Archive for October, 2008

Let America be America Again

October 31, 2008

Roger Cohen:

What I am sure of is this: an ever more interconnected world, where financial chain reactions spread with the virulence of plagues, thirsts for American renewal and a form of American leadership sensitive to humanity’s tied fate.

Daylife Select

October 28, 2008

I’m pretty lucky. I love the team here at Daylife – such a crazy concentration of talent and creativity (and a few quirks), no-nonsense, super thoughtful, and an endless source of amusement. And for the past few months they’ve been hard at work in the lab busting out our latest service, which launches today. (Hot off the heels of our Enterprise API product which launched a couple weeks ago!)

Introducing the latest addition to the Daylife Platform, one that I think will be a game-changer for online publishing: the mind-bending Daylife Select.

As you know, we have a large and growing client base that uses the Daylife Platform (the Daylife API and Daylife Enterprise API) to build gorgeous new pages of constantly updating content, typically around a vast range of topics. But we kept hearing from publishers that their developer resources are limited or diminishing, and that they needed more of an “instant-on” solution.

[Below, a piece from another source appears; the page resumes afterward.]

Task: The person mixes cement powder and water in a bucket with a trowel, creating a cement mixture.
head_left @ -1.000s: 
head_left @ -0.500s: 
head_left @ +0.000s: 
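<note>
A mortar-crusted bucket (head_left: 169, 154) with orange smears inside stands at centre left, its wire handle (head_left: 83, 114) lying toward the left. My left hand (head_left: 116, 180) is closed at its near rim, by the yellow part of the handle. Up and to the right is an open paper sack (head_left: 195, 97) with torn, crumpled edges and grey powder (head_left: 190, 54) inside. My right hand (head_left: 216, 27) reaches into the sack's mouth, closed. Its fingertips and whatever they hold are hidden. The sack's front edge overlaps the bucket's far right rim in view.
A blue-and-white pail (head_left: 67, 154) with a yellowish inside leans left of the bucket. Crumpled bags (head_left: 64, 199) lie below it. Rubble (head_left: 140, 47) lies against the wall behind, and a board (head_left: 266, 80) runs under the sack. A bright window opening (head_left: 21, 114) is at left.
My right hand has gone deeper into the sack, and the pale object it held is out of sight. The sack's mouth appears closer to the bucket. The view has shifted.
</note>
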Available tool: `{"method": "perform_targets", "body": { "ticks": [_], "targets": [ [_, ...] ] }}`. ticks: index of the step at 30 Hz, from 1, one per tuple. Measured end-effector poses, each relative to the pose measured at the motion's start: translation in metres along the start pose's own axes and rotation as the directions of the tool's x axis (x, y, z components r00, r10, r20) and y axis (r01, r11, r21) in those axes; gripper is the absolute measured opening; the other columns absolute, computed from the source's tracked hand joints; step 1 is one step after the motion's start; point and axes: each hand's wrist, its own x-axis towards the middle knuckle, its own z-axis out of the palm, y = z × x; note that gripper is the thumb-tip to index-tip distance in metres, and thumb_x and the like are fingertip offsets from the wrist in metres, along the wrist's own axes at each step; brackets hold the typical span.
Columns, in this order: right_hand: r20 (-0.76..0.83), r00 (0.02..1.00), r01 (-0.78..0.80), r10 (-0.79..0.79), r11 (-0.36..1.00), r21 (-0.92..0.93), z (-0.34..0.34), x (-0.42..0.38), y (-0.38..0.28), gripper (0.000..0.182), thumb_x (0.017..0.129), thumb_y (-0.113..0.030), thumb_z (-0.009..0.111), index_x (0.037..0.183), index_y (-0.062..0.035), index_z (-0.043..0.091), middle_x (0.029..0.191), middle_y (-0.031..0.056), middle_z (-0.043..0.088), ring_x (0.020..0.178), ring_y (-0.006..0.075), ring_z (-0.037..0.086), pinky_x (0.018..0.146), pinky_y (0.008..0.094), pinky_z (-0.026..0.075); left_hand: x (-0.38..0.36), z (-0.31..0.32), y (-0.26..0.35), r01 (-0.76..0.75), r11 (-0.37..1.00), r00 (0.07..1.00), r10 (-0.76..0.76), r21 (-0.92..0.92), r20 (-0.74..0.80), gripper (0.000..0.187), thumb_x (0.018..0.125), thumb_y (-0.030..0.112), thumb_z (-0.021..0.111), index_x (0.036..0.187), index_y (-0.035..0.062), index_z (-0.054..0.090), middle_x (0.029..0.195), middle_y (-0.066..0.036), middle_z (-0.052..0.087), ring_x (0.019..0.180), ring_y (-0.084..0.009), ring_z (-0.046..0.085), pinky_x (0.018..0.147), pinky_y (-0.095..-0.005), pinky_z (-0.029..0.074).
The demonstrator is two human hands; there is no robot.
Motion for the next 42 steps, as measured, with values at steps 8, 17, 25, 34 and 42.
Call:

Daylife Select lets publishers launch instant content portals containing thousands or millions of pages, with stories, topics, photo galleries, search (much like you see on our showcase, daylife.com), all in their own brand, voice, look, and feel.  And without developer resources.  It all happens through a simple point-and-click interface, not unlike launching a social network on Ning or a blog on WordPress.

Except this is an instant content portal (note: with high-fidelity CONTENT). You can manage the templates, pick the modules you want, change the parameters, change the layout, CSS – and lo, instant site. And through our integration tools, it can blend seamlessly with (or around) your existing property.

Since our intelligent content services platform collects and then deeply analyzes news, information, and graphics from high-quality sources as it is published to the Web, our publishers are able to tap into this vast database (think of it as a content cloud computer, not to abuse the trendy phrase) to build out their smart content portals. The result is that our publishers can add all sorts of content to their sites – again, without the need for developer resources – including:

  • Photo galleries and rich data graphics
  • Hundreds of thousands of topic pages
  • News headlines and associated snippets; and
  • Graphical pull quotes and supporting or related information
  • And of course, search

Wait, there’s more. Daylife Select supports not only Daylife-collected content, but a huge range social media sources to their sites. Working through their smart content portals, they can choose to add videos from YouTube, photos from Flickr, topical streams from Twitter, search results from Yahoo!, comments from Disqus, and entries from Wikipedia.

Oh, and you can also add ANY Google Gadget. Or design your own custom module.

Further – once you’ve customized your portal – not only do you have millions of pages – but every piece of every page is embeddable and shareable – so you now have millions of widgets as well. Bam!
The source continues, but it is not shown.